Most people didn’t even realize the two were dating, let alone on the way to marriage. There’s only a handful of photos of them circulating on the internet; they rarely walk the red carpet together. When James Franco made an Instagram post to congratulate them, he used a blurry paparazzi photo. They don’t post pictures of each other on Instagram or Twitter. Just months ago, fans were speculating that they’d broken up because they hadn’t appeared in public in nearly six months.

“The most random person told me, via text, that I was trending,” Brie laughs. “But I’m not like, ‘WHAT, IT’S TRENDING ON FACEBOOK, DISASTER! I’M NEVER LEAVING THE HOUSE AGAIN!’”

When Brie talks in caps lock, her blue eyes go wide and serious, and she looks around in mock indignation. When she goes back to lowercase speech, her smile returns and becomes the defining element of her face. If she weren’t an actress, it’d be creepy; instead, it just makes having a conversation feel like attending a performance. Not an exhaustive or annoying one. But when your face starts doing the same gymnastics as hers, you realize how out of shape it is.

Brie’s engagement is now public, but she has no plans to make her relationship central to the way people think of her. “The way that this industry is now, with so many people who don't work as actors but who are celebrities who are constantly publicizing their relationships... to me, it's just such a weird, dangerous door to open up. Your private life is your private life, and if you commodify it, there's no turning back.”

You can see that philosophy in the way she uses Twitter (for promotional purposes only) and Instagram (25,000 followers for an account she didn’t know existed). And while she admits to talking publicly about her non-famous, money manager sister (“She’s my best friend; I’ve based several characters on her”), talking about Franco is something different.
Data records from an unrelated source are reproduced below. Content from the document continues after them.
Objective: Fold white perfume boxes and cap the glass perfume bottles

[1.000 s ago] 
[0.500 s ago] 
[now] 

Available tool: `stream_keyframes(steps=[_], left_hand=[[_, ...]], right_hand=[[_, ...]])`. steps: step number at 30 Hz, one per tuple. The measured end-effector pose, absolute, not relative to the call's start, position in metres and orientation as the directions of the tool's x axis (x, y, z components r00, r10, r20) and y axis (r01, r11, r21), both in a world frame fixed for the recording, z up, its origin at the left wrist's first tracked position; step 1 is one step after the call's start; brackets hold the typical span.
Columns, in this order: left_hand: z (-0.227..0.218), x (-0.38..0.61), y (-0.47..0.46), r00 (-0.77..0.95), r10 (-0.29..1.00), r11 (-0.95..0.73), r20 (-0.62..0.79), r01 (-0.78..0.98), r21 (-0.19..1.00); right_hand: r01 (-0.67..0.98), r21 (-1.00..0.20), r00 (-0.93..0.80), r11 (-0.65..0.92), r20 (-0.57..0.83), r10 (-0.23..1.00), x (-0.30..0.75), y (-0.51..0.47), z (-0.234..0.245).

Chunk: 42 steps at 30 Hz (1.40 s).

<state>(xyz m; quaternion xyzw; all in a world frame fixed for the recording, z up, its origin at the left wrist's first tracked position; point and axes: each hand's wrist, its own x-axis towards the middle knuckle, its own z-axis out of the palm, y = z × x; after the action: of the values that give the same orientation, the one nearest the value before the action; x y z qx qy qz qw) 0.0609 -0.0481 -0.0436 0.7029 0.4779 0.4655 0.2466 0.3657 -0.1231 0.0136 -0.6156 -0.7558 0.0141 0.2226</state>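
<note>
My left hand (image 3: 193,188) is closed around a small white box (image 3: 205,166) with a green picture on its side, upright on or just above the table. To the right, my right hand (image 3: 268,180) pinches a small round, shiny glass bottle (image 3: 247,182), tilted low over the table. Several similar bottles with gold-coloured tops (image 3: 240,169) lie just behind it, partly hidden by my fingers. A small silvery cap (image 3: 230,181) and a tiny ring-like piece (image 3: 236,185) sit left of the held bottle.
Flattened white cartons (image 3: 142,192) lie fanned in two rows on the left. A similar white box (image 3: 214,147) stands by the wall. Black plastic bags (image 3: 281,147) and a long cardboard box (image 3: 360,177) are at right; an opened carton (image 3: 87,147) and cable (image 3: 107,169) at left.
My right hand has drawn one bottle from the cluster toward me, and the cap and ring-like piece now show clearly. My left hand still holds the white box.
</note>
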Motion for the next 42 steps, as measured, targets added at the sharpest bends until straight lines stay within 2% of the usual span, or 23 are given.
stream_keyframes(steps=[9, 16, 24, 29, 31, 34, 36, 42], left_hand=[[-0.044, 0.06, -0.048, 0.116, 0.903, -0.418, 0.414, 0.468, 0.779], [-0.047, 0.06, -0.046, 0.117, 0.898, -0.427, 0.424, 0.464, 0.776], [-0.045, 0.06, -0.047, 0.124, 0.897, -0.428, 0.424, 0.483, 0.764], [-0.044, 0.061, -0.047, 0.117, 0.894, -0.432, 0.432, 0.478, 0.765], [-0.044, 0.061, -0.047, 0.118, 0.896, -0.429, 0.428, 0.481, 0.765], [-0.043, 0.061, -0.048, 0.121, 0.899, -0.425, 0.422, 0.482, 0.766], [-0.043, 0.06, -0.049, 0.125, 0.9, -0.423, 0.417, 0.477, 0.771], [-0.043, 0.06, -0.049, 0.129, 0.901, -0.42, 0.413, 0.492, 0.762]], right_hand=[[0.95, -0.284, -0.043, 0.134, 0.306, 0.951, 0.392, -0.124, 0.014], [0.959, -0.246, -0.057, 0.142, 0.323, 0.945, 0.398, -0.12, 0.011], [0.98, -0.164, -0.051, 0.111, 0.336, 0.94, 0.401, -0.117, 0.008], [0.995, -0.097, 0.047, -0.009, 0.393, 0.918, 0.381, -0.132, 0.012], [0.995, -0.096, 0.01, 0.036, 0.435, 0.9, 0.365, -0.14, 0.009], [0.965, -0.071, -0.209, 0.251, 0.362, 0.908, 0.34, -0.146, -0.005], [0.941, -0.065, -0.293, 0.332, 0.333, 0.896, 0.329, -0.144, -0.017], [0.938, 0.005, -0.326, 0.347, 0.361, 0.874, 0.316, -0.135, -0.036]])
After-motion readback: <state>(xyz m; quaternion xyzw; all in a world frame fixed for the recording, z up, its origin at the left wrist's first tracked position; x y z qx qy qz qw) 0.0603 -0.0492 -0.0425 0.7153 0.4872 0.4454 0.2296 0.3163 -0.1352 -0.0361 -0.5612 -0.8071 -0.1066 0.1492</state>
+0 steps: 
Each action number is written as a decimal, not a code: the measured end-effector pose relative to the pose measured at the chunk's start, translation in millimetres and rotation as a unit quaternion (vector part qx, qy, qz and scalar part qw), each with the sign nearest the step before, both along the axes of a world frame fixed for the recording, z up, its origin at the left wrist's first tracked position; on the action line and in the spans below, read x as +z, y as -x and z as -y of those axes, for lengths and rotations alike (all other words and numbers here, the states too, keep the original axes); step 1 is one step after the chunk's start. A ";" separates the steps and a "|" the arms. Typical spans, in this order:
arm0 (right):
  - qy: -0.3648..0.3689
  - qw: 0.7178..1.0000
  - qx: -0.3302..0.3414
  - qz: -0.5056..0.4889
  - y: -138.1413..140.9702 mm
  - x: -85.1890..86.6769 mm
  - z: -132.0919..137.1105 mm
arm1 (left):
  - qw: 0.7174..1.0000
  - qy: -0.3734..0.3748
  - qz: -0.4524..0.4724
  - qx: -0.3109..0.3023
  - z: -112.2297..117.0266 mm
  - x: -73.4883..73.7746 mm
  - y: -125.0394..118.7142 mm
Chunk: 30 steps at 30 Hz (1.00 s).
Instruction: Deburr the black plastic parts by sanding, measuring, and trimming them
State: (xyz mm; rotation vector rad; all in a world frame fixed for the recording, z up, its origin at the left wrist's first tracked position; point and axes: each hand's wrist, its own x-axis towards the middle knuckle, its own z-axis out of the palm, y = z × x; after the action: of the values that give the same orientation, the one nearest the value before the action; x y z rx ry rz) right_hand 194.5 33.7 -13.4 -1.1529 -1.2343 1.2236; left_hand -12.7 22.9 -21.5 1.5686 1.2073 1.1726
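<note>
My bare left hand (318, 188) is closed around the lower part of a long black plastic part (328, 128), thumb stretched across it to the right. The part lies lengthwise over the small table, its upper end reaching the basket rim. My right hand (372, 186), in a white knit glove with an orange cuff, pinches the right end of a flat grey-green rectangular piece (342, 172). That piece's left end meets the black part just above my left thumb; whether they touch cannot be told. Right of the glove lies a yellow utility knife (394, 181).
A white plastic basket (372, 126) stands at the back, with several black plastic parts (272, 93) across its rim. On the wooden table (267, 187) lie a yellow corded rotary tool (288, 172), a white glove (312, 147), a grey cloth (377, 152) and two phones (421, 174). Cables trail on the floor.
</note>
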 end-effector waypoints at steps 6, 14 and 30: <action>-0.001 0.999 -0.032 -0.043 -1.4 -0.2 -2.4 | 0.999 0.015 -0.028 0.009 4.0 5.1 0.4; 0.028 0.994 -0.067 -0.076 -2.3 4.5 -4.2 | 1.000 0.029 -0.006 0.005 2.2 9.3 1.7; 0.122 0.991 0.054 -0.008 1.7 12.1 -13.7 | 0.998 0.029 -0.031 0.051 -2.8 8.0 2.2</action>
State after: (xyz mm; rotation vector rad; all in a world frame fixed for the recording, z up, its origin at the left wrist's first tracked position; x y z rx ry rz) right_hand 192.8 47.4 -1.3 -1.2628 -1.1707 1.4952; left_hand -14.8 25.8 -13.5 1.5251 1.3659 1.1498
“When you talk publicly about your relationship, especially if it’s with another actor, there’s a seedy feeling there,” she says, somewhat plaintively. “That’s not why I’m in my relationship, and it’s also not why I’m talking to you,” she says, gesturing in my direction. But that reticence to disclose details about her private life is also part of the reason it’s been difficult to escape her television personas: With little else to know about Brie, it’s natural for fans to conflate her with Annie and Trudy.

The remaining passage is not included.